Хлопнула дверью, только ее Барабанов и видел. Униженная, зареванная бежала она сквозь снежную темень; такой позор, хоть руки на себя накладывай. И кто знает, может, она так бы и поступила, если бы не дети. Через пару дней ее выгнали из столовки, вернули на работу в бригаду. Людская молва безжалостна и мстительна. В бригаде, в бараке, во всем Калючем на Ирэне так и осталось клеймо гулящей и доносчицы. Только ее маленькие дети, выдержка Даниловича, Долины и еще нескольких человек уберегли ее от физической расправы.
Барабанов не прекращал попыток выявить автора «10 февраля», использовал с этой целью все доступные способы из репертуара НКВД — от подкупа и шантажа до угроз и провокаций. Безрезультатно. Никто в Калючем не знал автора баллады ссыльных. Одни рассказывали, что пели ее уже в эшелоне. Другие — что в Калючем сочиняли все понемногу, как это обычно бывает с балладами…
Неожиданно коменданту пришло распоряжение НКВД срочно выявить среди ссыльных евреев и еще до наступления распутицы отправить всех в Тайшет. Коротко сообщалось, что для евреев предусмотрено постоянное поселение «в другом районе СССР».
— Может, в Биробиджан их отправят? — вслух размышлял Савин. Барабанов, который в принципе терпеть не мог евреев, недовольно скривился.
— Это ж сплошная контра, эти польские евреи! Раз наши там, на Западной Украине зачислили их в спецпереселенцы, значит были у них для этого основания. Одни буржуи, вон хоть этот Розенбаум или Каплон, адвокат. Или такой антисоветский элемент, как эта девица Бялер. Хоть и евреи, а духом буржуазной Польшей насквозь пропитались… Я бы их не в Биробиджан, а как врагов народа, на Колыму!

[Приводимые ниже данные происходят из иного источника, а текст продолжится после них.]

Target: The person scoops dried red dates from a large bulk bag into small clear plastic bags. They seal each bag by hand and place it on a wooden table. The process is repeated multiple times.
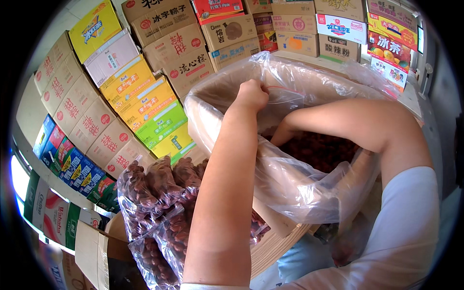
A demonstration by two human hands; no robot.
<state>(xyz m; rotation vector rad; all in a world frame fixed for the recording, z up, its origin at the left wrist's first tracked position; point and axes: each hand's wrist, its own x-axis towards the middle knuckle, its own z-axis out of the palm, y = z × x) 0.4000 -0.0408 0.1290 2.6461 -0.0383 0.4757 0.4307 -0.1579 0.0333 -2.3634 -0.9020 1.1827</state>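
Stacked cartons (96, 111) are seen at nine to eleven o'clock. Sealed bags of red dates (159, 203) are piled at seven o'clock, just left of the left forearm. The left hand (251, 94) is raised at twelve o'clock, fingers pinched shut on the edge of a small clear bag (285, 96), which is held over the big box (270, 217). The box is lined with a plastic liner (299, 183) and holds loose dates (324, 150). The right hand (280, 137) is sunk behind the liner at centre; its fingers are hidden, grip not determinable.
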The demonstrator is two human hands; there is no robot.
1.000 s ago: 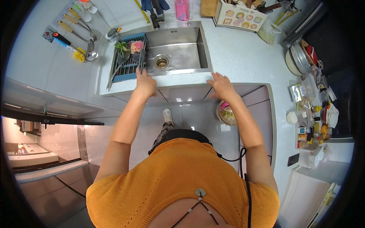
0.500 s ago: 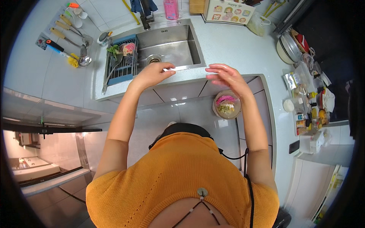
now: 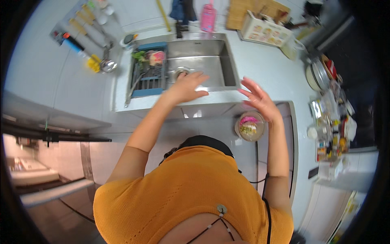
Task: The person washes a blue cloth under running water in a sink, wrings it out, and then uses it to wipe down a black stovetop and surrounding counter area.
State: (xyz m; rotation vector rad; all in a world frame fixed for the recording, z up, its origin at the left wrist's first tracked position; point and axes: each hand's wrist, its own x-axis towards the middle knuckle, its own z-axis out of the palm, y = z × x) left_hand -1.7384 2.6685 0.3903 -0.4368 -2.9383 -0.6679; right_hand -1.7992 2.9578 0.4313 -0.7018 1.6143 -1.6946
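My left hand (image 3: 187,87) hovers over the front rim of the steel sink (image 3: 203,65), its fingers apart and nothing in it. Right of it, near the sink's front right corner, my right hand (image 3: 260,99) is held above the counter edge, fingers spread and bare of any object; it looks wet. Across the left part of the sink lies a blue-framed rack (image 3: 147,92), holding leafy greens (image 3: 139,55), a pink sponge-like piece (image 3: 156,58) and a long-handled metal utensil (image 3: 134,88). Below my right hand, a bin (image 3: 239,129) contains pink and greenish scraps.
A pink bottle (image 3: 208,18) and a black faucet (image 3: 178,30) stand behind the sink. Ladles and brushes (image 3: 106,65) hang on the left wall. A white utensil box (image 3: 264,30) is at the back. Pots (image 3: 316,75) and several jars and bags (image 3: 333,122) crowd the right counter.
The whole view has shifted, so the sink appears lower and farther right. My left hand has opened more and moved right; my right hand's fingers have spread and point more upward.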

— Если б от тебя, Барабан, зависело, Колыма бы была больше всего Советского Союза. Ну, ладно, куда поедут, туда поедут, не нам решать. Мы должны выполнить приказ и отправить их в Тайшет. Черт, не могли их сразу отделить?! Много у нас этих евреев?
— Наберется парочка…
Как подсчитал Бялер, Пасха в этом году выпадала в половине апреля. Пасха, самый большой еврейский праздник, праздник мацы! А ему, старику-отцу приходится праздновать его без доброй жены Рашели, без любимой дочки Цини, с которой ему даже попрощаться не дали. Счастье еще, что рядом с ним сын, маленький Гершель, который тихоньким голоском четыре раза спросит отца: «Папа, чем эта ночь отличается от всех остальных ночей?» А он, как наказывает традиция, расскажет сыну про неволю египетскую. Расскажет ему, что Пасха — это праздник надежды в вечном скитании евреев по миру. А раз есть надежда, значит и из этой страшной голодной Сибири Всевышний их когда-нибудь выведет: «Шем Израэль, Адонай Елохем Адонай»…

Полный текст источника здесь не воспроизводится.